AIM OF THE EXERCISE -
After finding the line with "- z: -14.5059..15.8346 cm" in the data below, set down exactly each line through the one with "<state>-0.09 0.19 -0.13", inclusive, and stop there.

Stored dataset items
--- START ---
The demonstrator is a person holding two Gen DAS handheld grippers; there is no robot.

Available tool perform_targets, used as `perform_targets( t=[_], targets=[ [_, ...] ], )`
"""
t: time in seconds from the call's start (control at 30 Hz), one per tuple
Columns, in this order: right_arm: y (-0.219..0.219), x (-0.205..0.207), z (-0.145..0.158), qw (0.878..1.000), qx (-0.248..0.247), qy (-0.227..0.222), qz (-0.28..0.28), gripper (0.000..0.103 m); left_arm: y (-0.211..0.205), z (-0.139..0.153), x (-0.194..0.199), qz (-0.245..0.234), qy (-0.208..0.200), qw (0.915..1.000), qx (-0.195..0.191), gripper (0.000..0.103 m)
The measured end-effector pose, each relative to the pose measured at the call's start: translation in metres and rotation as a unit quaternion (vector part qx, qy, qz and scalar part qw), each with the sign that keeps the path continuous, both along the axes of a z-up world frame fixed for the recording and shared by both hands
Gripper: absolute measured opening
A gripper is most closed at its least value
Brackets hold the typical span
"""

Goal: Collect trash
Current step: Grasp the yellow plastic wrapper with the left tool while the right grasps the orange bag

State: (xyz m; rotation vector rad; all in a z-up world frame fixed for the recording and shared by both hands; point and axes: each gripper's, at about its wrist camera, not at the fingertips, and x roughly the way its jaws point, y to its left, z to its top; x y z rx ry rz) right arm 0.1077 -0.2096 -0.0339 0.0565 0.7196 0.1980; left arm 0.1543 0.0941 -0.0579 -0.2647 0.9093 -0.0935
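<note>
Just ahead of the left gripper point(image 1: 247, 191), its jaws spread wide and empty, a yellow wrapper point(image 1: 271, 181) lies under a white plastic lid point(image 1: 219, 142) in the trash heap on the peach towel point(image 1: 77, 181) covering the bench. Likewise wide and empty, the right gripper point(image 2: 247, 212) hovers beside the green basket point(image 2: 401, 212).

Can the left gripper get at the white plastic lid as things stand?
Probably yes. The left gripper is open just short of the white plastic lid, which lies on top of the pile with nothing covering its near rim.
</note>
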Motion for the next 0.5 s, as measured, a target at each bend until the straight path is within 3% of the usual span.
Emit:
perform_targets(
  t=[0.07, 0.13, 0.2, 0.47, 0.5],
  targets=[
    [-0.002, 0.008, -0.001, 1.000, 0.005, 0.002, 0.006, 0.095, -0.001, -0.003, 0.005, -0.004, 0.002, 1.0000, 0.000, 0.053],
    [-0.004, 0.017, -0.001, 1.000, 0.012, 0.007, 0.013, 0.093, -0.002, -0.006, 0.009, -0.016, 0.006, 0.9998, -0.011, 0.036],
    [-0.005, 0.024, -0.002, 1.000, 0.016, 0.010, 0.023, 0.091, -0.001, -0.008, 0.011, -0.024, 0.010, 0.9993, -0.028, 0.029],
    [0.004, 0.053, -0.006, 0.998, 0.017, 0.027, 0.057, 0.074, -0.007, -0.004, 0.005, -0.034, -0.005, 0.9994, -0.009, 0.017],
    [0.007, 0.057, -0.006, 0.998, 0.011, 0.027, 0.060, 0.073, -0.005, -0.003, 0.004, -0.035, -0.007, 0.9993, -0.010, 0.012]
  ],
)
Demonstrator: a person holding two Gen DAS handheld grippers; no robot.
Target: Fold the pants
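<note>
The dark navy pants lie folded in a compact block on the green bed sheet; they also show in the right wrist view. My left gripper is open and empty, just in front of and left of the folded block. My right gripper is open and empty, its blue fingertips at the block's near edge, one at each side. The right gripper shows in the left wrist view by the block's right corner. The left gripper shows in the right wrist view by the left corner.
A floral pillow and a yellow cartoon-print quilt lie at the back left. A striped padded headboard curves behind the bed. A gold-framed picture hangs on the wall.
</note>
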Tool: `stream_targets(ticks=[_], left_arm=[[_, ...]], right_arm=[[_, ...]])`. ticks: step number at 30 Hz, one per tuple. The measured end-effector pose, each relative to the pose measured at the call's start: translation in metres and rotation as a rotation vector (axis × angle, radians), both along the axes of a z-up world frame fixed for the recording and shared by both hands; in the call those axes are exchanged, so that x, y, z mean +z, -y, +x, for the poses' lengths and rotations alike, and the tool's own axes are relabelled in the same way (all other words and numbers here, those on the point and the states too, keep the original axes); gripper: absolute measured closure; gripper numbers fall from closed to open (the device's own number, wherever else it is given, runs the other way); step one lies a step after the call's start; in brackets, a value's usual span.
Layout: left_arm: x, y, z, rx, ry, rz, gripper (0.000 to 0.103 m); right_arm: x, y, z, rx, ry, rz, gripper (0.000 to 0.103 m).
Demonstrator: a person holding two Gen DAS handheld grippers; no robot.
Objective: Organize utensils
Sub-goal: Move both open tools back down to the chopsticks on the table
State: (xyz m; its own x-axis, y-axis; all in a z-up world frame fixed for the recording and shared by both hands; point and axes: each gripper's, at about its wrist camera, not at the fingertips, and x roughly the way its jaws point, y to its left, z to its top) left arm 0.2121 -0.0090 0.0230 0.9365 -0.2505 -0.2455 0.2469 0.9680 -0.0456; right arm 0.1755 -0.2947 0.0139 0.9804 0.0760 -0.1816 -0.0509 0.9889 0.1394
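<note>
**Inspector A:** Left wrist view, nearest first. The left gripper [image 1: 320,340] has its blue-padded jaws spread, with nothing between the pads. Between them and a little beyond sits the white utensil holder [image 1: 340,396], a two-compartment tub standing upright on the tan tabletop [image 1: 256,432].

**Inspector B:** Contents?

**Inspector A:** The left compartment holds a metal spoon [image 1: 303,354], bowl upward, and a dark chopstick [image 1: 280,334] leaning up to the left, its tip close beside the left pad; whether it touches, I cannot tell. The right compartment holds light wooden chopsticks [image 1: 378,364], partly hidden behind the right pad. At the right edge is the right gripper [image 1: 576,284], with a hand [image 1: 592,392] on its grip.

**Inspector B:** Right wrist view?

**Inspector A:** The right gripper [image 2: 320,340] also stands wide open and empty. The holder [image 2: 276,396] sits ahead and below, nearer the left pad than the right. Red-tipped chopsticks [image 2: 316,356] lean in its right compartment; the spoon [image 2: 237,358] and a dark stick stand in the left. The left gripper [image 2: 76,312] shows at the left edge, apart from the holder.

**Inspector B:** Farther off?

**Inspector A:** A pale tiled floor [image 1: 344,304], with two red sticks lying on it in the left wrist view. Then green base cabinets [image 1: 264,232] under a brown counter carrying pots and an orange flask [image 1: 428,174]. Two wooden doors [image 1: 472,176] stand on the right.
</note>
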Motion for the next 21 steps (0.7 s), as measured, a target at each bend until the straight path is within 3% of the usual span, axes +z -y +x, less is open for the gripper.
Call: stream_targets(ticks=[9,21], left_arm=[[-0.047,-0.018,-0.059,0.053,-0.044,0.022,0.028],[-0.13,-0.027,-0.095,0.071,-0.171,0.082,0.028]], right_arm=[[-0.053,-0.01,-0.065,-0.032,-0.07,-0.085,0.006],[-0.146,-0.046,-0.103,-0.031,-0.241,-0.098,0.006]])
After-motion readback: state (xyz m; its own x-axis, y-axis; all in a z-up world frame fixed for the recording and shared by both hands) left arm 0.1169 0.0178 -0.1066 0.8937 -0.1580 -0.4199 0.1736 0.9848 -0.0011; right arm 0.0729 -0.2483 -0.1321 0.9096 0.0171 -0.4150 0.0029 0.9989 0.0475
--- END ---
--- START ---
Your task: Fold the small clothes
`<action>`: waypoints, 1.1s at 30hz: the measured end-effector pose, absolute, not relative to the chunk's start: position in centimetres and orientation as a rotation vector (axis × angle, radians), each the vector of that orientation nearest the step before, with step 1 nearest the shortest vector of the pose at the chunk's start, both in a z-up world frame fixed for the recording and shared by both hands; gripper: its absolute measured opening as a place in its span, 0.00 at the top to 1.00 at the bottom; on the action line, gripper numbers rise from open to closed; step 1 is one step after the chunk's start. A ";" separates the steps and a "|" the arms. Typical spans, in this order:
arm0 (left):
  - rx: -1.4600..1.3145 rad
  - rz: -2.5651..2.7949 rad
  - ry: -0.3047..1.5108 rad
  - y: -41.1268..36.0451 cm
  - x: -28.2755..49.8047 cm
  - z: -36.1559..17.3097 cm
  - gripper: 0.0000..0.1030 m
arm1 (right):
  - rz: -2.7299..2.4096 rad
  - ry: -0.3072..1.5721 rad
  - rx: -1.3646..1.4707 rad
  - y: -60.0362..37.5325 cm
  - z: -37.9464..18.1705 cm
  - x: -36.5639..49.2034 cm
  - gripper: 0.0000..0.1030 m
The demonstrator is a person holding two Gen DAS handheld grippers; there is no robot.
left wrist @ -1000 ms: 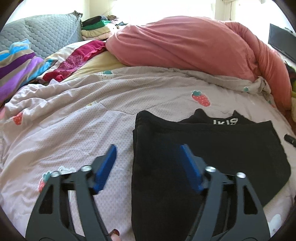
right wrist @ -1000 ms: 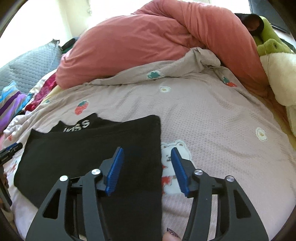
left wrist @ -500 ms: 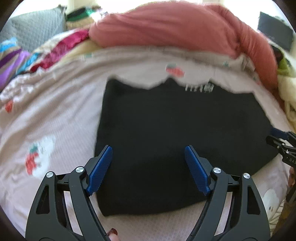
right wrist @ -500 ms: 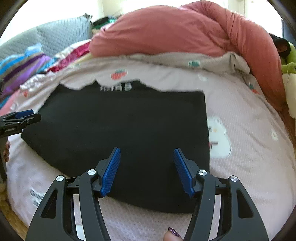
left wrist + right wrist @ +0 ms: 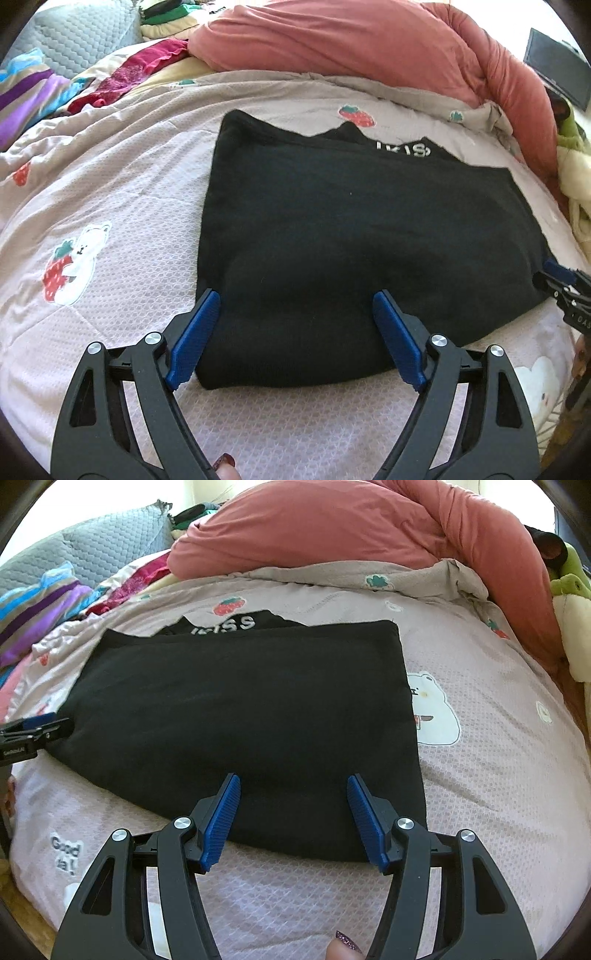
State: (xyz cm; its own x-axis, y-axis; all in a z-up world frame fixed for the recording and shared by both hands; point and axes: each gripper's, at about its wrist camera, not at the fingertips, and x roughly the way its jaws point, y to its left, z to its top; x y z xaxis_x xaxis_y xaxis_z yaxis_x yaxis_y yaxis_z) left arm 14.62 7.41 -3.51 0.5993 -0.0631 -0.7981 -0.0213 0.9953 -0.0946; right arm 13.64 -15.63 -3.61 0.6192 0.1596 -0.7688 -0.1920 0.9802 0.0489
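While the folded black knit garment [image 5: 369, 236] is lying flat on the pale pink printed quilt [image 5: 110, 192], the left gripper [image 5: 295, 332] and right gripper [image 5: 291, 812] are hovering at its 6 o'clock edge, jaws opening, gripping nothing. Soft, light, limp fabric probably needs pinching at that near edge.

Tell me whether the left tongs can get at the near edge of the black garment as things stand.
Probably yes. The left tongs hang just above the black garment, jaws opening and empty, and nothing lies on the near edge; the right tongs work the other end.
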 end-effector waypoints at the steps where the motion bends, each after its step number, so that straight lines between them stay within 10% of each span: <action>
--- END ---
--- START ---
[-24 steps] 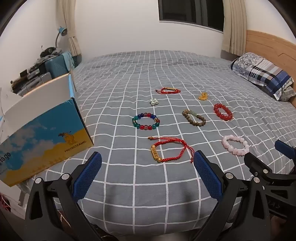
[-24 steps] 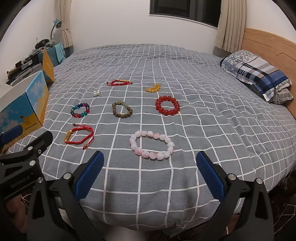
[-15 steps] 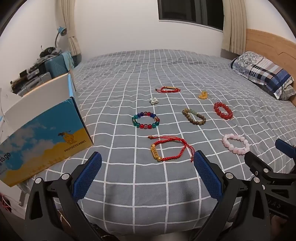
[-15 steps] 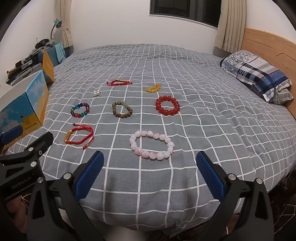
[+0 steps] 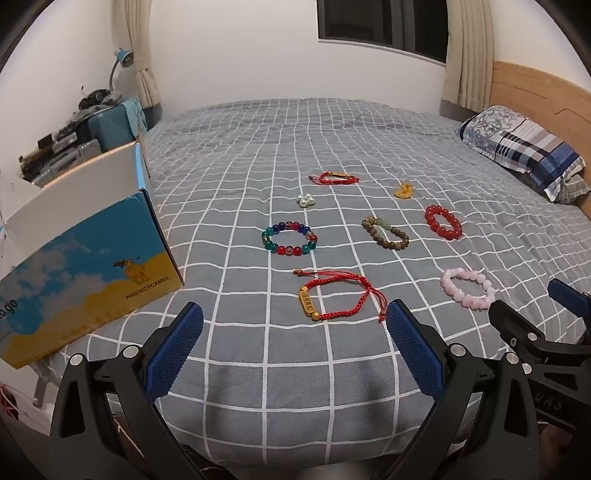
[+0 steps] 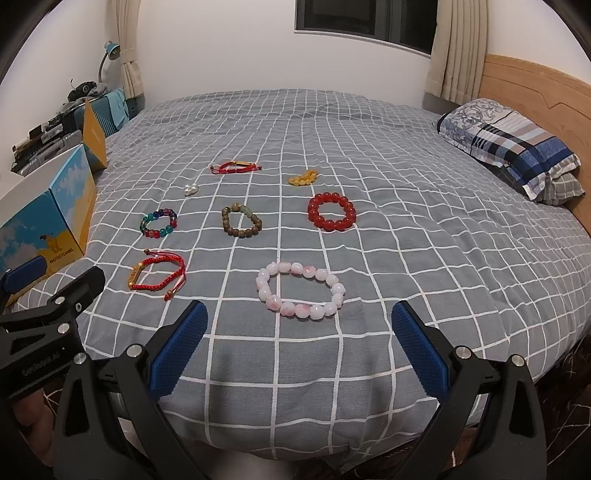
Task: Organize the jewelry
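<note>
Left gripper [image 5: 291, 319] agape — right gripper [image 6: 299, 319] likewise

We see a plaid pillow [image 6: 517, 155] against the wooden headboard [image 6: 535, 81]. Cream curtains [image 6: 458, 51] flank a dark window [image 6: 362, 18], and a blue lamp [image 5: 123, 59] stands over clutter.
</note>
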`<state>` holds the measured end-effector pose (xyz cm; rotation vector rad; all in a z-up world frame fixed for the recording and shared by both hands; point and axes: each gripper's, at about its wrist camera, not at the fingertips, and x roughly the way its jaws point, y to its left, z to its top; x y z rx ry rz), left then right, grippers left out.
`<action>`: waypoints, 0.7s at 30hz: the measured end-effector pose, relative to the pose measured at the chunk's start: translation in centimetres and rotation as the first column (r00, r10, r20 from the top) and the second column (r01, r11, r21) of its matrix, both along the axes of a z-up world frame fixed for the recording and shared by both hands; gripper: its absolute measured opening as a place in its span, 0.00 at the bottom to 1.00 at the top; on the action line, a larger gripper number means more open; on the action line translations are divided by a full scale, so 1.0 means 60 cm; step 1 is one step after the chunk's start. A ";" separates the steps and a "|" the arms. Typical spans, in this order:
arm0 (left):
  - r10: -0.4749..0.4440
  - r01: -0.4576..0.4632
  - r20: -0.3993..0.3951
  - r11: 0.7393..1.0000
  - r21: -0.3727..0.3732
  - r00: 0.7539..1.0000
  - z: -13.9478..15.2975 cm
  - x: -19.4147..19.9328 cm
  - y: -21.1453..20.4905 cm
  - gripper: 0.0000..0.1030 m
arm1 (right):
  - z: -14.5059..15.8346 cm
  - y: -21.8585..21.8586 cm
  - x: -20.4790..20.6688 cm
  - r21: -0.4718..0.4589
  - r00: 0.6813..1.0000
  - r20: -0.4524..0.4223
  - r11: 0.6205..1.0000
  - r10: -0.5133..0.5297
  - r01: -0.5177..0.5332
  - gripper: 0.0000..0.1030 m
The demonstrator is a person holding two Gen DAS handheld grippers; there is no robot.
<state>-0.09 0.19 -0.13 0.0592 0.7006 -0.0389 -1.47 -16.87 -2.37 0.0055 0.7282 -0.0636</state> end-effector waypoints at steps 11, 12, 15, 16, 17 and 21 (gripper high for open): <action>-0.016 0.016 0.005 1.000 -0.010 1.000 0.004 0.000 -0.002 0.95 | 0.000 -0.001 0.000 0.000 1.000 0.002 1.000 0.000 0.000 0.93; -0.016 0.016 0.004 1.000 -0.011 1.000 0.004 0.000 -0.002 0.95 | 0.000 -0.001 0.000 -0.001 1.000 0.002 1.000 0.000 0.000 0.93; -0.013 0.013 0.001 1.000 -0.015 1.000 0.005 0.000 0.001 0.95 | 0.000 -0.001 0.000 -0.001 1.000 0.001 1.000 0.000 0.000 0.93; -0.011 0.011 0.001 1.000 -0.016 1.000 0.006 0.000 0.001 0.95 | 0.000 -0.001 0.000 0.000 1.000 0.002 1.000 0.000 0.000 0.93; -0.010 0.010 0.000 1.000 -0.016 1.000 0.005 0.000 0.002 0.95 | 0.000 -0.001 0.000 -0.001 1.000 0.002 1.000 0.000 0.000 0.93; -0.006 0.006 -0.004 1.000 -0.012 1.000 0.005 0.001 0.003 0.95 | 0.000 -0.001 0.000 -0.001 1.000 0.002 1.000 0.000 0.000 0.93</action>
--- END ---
SOLUTION BELOW -
  - z: -14.5059..15.8346 cm
  - y: -21.8585..21.8586 cm
  - x: -20.4790..20.6688 cm
  - r21: -0.4718..0.4589
  - r00: 0.6813..1.0000
  - r20: -0.4524..0.4223
  - r11: 0.6205..1.0000
  - r10: -0.5133..0.5297
  - r01: -0.5177..0.5332
  - gripper: 0.0000..0.1030 m
The demonstrator is a person holding two Gen DAS handheld grippers; there is no robot.
<state>-0.09 0.19 -0.13 0.0592 0.7006 -0.0389 -1.47 -16.87 -2.37 0.0055 0.7282 -0.0636</state> end-effector waypoints at steps 11, 12, 15, 16, 17 and 21 (gripper high for open): <action>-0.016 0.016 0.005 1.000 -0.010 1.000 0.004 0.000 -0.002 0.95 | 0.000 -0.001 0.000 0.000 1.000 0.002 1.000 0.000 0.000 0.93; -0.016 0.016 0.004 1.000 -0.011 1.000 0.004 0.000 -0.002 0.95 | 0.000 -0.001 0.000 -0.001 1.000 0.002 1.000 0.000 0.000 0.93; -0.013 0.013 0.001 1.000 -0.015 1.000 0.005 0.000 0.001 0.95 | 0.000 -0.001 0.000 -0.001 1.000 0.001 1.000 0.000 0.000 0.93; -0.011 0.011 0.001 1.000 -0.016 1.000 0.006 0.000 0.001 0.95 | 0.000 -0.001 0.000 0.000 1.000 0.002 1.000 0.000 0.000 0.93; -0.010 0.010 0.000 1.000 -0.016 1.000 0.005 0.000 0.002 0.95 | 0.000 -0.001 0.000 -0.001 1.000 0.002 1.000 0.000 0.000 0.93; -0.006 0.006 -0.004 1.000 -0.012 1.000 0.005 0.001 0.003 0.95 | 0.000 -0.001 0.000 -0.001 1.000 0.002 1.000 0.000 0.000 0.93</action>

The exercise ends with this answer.